*Instructions to follow*
Search the records below for "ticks" and copy every line it turns up in.

*Data for processing*

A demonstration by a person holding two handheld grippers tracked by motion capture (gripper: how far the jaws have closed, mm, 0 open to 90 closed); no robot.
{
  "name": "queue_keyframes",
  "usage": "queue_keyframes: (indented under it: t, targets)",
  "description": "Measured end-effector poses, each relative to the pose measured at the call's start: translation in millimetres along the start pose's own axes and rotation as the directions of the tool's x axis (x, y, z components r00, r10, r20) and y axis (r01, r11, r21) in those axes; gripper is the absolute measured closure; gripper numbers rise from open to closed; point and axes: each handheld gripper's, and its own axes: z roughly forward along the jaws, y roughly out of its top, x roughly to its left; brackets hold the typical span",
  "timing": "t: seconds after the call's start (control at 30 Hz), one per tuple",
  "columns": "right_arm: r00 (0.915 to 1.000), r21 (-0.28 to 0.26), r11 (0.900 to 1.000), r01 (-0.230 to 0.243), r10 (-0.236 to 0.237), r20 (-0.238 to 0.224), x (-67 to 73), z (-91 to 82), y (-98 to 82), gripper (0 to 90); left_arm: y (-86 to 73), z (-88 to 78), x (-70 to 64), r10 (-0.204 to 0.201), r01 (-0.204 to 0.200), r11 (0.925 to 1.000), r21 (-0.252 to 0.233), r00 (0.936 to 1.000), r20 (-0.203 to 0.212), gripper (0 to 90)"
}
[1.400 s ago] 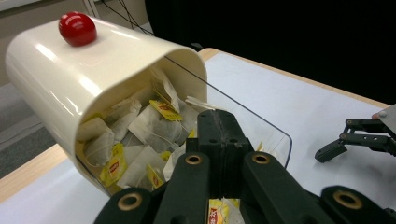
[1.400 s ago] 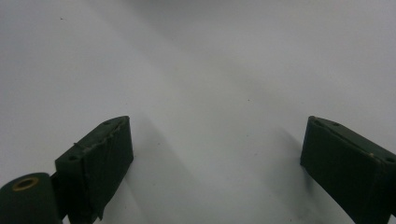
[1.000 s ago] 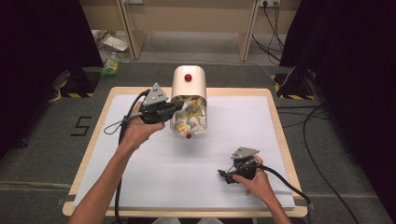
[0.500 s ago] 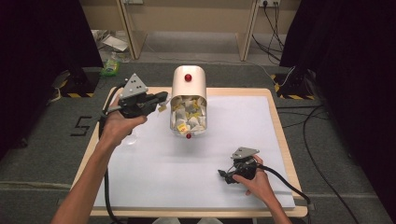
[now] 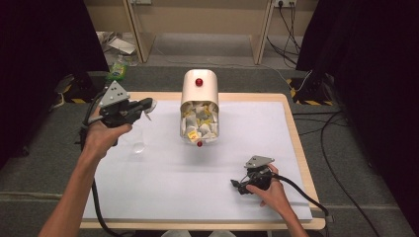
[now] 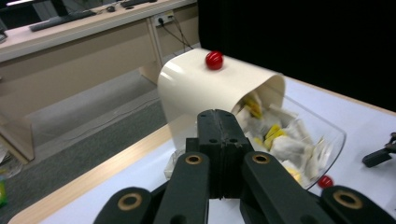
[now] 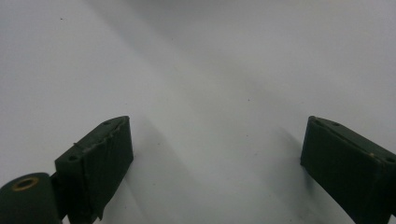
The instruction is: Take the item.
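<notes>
A cream bin (image 5: 199, 89) with a red knob lies at the back middle of the white table (image 5: 247, 128). Its clear front (image 5: 199, 126) is full of white and yellow tea bags (image 6: 280, 140). My left gripper (image 5: 147, 103) is held up left of the bin, above a clear glass (image 5: 137, 141). Its jaws are shut, and a small white tea bag (image 5: 151, 102) shows at their tip. In the left gripper view the shut jaws (image 6: 219, 128) point at the bin (image 6: 205, 84). My right gripper (image 5: 239, 185) rests at the front right, open with nothing in it, over bare table (image 7: 215, 158).
A wooden rim (image 5: 296, 143) borders the table. Cables (image 5: 336, 148) trail over the grey floor on the right. Litter and a green packet (image 5: 117, 69) lie on the floor at the back left, in front of a wooden desk (image 5: 197, 19).
My left gripper has drawn back from the bin's open front and moved left, to above the glass near the table's left side. The right gripper has stayed put.
</notes>
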Motion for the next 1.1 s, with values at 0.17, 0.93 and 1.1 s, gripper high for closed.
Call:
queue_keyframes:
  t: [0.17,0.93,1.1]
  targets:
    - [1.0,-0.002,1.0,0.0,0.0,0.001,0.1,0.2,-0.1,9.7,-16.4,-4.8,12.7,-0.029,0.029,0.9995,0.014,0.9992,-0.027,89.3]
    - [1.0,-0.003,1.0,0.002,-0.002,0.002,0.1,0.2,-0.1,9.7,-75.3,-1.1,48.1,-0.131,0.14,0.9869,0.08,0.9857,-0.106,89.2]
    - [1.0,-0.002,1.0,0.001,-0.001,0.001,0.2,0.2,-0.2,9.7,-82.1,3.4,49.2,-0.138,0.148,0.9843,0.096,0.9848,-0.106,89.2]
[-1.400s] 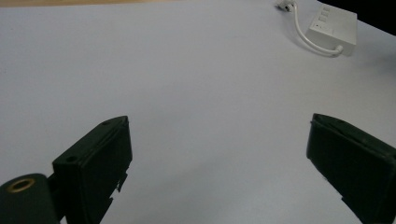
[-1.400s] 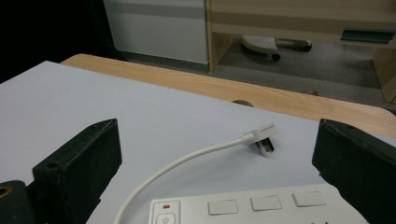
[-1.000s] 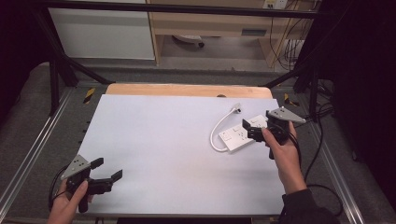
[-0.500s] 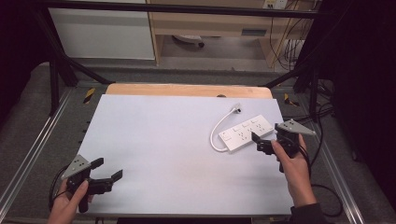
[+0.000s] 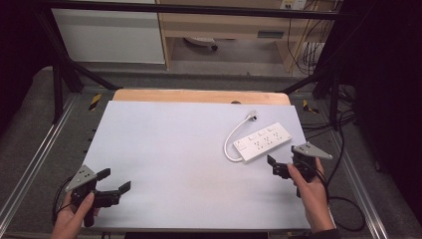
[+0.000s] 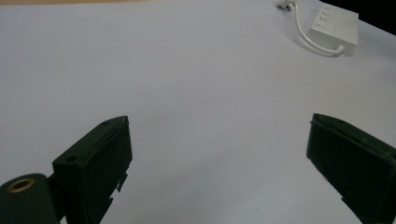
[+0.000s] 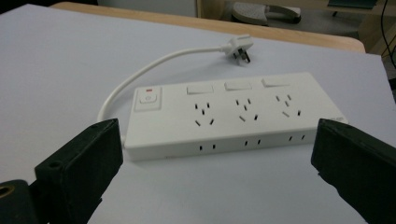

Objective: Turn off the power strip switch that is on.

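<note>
Right claw (image 5: pixel 277 167) withdrawn, power strip (image 5: pixel 263 142) just ahead

1 white power strip (image 5: pixel 263 142), 1 cable with plug (image 7: pixel 239 49); 3 sockets, 1 switch; 2 claws: left claw (image 5: pixel 113 181), right claw (image 5: pixel 271 165).

Beyond the counter's (image 5: pixel 199 97) far wooden edge stand a white cabinet (image 5: pixel 109 35) and a wooden shelf unit (image 5: pixel 234 27) on grey floor (image 5: pixel 234 59).
</note>
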A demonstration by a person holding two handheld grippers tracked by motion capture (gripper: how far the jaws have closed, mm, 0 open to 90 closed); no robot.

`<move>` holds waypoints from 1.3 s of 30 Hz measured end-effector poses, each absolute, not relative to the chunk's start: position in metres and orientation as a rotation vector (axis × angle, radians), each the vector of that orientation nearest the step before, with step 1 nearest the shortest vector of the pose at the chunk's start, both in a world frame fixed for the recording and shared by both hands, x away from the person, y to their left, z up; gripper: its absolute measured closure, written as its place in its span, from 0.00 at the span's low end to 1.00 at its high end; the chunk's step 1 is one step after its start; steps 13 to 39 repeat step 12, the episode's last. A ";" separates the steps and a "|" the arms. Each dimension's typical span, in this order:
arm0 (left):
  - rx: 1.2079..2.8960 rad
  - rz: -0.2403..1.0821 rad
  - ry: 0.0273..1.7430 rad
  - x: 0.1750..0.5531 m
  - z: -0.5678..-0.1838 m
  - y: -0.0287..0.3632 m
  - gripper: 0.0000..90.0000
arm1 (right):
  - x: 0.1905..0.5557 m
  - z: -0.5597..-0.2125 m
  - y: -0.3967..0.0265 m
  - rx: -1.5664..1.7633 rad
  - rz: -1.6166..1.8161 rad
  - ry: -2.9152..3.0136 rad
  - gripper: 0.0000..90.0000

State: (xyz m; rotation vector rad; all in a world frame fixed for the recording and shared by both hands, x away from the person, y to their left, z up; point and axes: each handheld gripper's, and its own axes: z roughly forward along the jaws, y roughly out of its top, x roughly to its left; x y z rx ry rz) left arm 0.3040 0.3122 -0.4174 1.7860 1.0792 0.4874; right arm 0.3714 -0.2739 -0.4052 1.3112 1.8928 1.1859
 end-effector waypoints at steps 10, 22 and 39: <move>1.788 0.487 1.076 0.304 -0.417 0.311 0.07 | 0.381 -0.444 -0.256 1.328 1.125 2.016 0.04; 1.787 0.487 1.077 0.304 -0.417 0.311 0.07 | 0.385 -0.448 -0.254 1.325 1.088 2.052 0.05; 1.787 0.487 1.077 0.304 -0.417 0.311 0.07 | 0.385 -0.448 -0.254 1.325 1.088 2.052 0.05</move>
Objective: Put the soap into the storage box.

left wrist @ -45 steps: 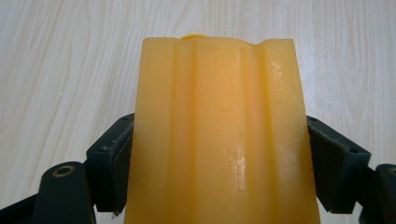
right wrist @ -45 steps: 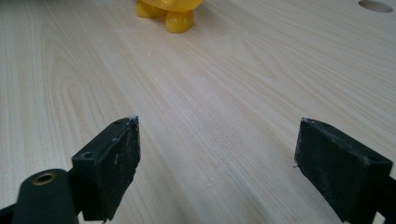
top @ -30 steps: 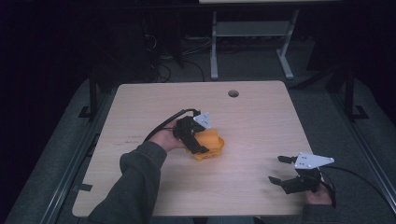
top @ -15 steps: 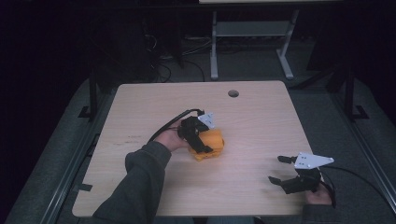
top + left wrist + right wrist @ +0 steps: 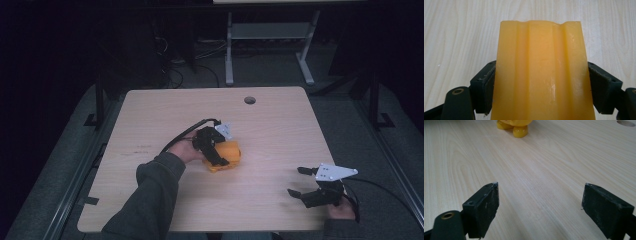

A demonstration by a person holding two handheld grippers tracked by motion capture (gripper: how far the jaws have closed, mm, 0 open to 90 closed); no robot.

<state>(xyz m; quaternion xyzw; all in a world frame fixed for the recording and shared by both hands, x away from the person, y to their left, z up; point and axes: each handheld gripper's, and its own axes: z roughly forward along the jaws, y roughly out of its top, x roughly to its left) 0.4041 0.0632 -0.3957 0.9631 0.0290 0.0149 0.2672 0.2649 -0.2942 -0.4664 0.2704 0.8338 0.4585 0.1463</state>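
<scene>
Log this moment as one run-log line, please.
left gripper: shut on orange block | block: mid-table | right gripper: open, holding nothing, near table's front right edge

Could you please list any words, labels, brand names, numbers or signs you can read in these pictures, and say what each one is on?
There are none to read.
Yellow block held in the left gripper: ridged faces, no print.
Right gripper and its grey plate: no lettering visible.
Table: faint dark scuffs near its left edge, too small to tell if they are writing.
</scene>
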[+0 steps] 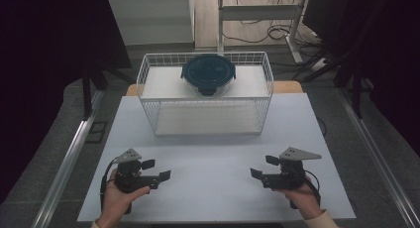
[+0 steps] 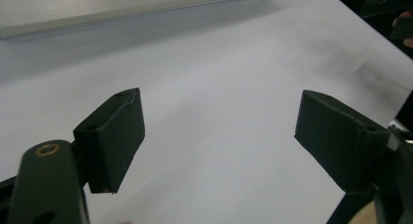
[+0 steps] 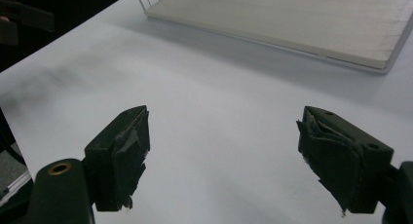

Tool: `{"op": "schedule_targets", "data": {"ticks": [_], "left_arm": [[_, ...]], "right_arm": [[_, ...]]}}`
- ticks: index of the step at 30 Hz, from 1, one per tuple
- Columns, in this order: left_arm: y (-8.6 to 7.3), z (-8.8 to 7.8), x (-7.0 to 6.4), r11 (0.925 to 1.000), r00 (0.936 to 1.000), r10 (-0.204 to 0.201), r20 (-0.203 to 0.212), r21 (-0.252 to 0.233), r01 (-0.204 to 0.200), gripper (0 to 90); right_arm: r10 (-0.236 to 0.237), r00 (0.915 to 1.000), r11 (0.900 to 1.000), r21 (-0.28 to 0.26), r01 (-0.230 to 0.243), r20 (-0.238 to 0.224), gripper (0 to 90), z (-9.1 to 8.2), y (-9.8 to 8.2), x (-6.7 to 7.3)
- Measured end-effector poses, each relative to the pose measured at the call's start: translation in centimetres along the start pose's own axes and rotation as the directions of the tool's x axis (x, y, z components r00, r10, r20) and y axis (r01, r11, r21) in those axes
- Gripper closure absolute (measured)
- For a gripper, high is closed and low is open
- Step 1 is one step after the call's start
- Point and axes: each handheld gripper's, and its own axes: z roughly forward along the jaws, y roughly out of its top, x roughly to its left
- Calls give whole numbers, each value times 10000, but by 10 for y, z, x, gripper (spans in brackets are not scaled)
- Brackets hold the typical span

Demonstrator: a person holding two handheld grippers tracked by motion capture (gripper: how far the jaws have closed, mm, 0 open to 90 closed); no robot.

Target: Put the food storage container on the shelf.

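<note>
High view — round container, clear body under a dark teal snap-on lid, sits at the far centre of the table on the upper shelf of a white wire basket. It looks rigid and fairly heavy, likely glass, so fragile and slick on the wall. The lid's side latches or the rim under them seem the safest purchase, one gripper to each side. Left gripper rests near left and right gripper near right, both low over the bare table and well apart from the container.

Left gripper view — jaws stand wide apart with nothing between them, white table below, the basket's base edge far off.

Right gripper view — jaws likewise parted and empty, their pads frayed, which may weaken the grip on smooth glass. The basket's lower shelf lies far right.
</note>
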Motion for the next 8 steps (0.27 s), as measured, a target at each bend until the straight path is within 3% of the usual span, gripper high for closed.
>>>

*Finished task*
Tool: `{"op": "schedule_targets", "data": {"ticks": [_], "left_arm": [[_, ...]], "right_arm": [[_, ...]]}}`
- ticks: index of the step at 30 Hz, from 1, one per tuple

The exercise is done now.